Ch. 14 Flashcards
A circle contained in the triangle that just touches the sides of the triangle…..
Inscribed Circle (Incircle)
A circle containing the triangle such that the vertices of the triangle are on the circle….
Circumscribed Circle (Circumcircle)
If it is the same size and shape it is considered ….
Congruent
Two triangles are similar if….
- ) SSS (Corresponding sides are proportional)
- ) SAS (Two sides proportional and included “trapped”)
- ) AA or AAA (atleast two angles of one triangle are congruent, respectively, to two angles of a second triangle)
Similarity Conjecture stating: atleast two angles of one triangle are congruent, respectively, to two angles of a second triangle….
AA
Similarity Conjecture stating: two sides proportional and have an included (“trapped”) angle…
SAS
Similarity Conjecture stating: Corresponding sides are proportional…
SSS
True or false; The circumcenter can be outside the triangle…..
True
True or False: The Orthocenter can be outside the triangle…..
True-only on an obtuse triangle
A point at which the altitudes are concurrent at a single point (inside) the triangle…..

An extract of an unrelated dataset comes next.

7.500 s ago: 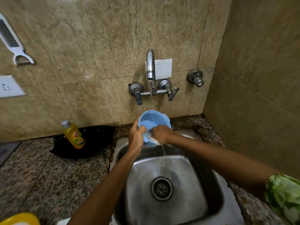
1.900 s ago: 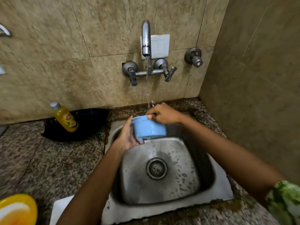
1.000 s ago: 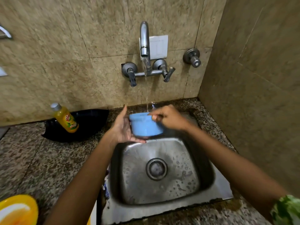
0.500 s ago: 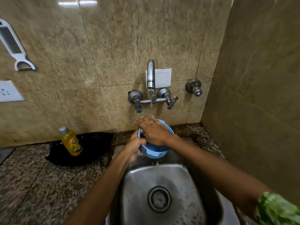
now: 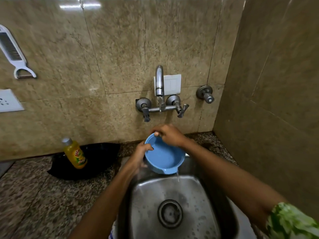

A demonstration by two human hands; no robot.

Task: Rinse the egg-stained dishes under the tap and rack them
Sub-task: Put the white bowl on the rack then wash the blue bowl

Orthocenter of an Acute Triangle
A point at which the altitudes meet at the vertex….
Orthocenter of a Right Triangle
A point at which the altitudes are concurrent at a single point outside the triangle …..
Orthocenter of an Obtuse Triangle
2 or more lines intersect at a point, the lines are said to be….
Concurrent
Perpendicular bisectors of a triangle intersect at a point that is equidistant from the 3 vertices of the triangle is called the…..
Circumcenter
How do you construct the circumcenter of a triangle?
Construct Perpendicular Bisectors
The circle that passes through all 3 vertices of the triangle…
Circumcircle
The point at which the bisectors of angles of a triangle intersect in a point that is equidistant from the 3 sides of the triangle…..
Incenter
The center of the triangle’s incircle…
Incenter